Tillich says methodological doubt about doctrinal pronouncements is a necessary component of a living theology, and he praises genuine existential doubt as a “confirmation” of faith because it reveals “the seriousness of the concern, its unconditional character.” However, Tillich sounds a note of caution about skeptical doubt, saying that the dedicated skeptic will end in either despair or cynicism (or both), at which point the only alternative left is total unconcern for being. This is intolerable, says Tillich, because we are human insofar as we remain ultimately concerned. In the end the despairing skeptic who is serious about truth will retain a grain of faith by virtue of clinging to the ultimate concern despite having no confidence in any concrete affirmations of truth. Skeptical doubt, which I would suggest is synonymous with human irony, is a transitional state of being, and no person can remain indefinitely in that state. Either the germ of faith within the sober skeptic will grow, having been fertilized by the undying passion for truth, or it will die, and the skeptic will pass off into decadent cynicism.

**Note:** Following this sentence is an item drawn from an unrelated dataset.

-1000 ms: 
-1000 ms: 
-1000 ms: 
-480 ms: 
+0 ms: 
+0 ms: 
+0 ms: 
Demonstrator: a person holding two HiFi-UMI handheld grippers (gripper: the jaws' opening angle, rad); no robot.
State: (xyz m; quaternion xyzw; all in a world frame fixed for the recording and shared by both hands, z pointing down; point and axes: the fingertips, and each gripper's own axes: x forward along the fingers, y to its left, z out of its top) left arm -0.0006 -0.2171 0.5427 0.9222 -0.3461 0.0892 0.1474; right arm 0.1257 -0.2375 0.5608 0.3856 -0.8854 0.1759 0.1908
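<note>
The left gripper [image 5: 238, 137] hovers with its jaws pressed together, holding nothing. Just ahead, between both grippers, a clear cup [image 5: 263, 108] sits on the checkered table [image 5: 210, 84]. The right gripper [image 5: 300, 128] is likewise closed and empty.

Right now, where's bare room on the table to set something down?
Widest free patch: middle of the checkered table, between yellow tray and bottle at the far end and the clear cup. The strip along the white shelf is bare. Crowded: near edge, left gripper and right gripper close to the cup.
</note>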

Many destructive debates between so-called “believers” and so-called “doubters” could be avoided if we qualify what we mean by each. There’s the doubt that is inseparable from faith as act; there’s the doubt that melts down and refines faith as proposition; and there’s the doubt that either awakens faith or shackles it forever. In the first sense, believers are in spite of being doubters. In the second sense, believers are while being doubters. In the third sense, believers are because they have been doubters.